Hope you get the PICC line stuff figured out! I have a port now (it's not in use now, awaiting going back on treatment sometime in the next few months) and I really like it but I had a PICC for six months in 2002 and it worked fine for me. I found a great product for showering. It's called a Xerosox and basically it looks like a big blue rubber mitten. It goes over your arm, up over the PICC line site, and then you pump a little thing in it and it pumps all the air out of it so it's an airtight seal. I even used mine to go swimming a few times and it worked great! Very durable, will last a very long time (mine was still in great condition after six months). You can find them at www.xerosox.com or by searching the web.
--Annie
------------------ ``The best way out is always through.'' -Robert Frost
posted
Hi Riversinger, I can't beleive I just typed a whole reply and in one second my cat swatted the keyboard and somehow erased everything!
In answer to the clamp question, with my PICC, which had a safety valve, I always keep it clamped. This way if something were accidently happen and the line became open to air you would be protected. This way it is less likely to get an air embolism or infection should the line become open. But this is me, I am cautious. The major problem with keeping the clamp on all the time is remembering to unclamp when flushing or insfusing! A few times I would say why isn't this flushing and realize the clamp was on!

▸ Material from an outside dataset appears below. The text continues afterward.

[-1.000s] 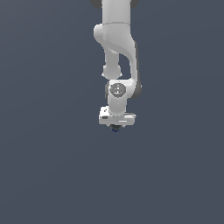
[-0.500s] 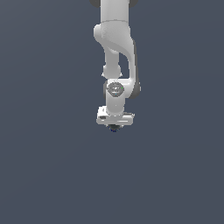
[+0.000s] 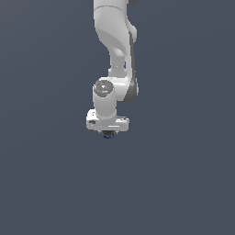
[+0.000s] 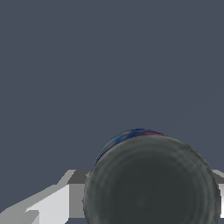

And it does depend on what kind of valve, some people might not have a luer lock or other safely valve so they need to keep it clamped. But I think it should be clamped for safety regardless. Also helps prevent blood from backing up in the catheter.
Little air bubbles are ok. Like the nurse said you can try to pull back larger ones with the syringe, but be aware that if you pull back and don't see blood coming back you are just sucking more air. You should pull back until you get blood return in the syringe and then flush as per protocol. If you are unsure about the bubbles just call the nurse or doctor. An air embolism is much more likely to happen if arteries were used, not veins.
Will get back to you on x-ray question, need to eat breakfast. Grace
Great topic of interest. I have the nurse coming again this afternoon to redress the PICC. I had to do it myself yesterday after she had done it on Monday.. She put the steri-strips to close to the opening and it was killing me. When I called the infusion company and told them I changed it, they said they were going to send out a nurse to do it again.. Agh..
I still question the 2+" of excess catherdar hanging out. I like alot of you feel as though they should snip it or put one in the right length but I am told that it is not a problem as long as it is taped down good. Seems like a pain to me.
I also took the liberty of ordering one of those Xerosox. What a pain taking a shower with this thing even more so when you have a full head of hair :-)..
Anyways. still progressing on week 2. 2g's of Rocephin, Nystat 3xdaily and the good bacteria pill 3x nightly of course that is only the lyme treatment meds..:-) I'll keep you all posted. Thanks again for all your support.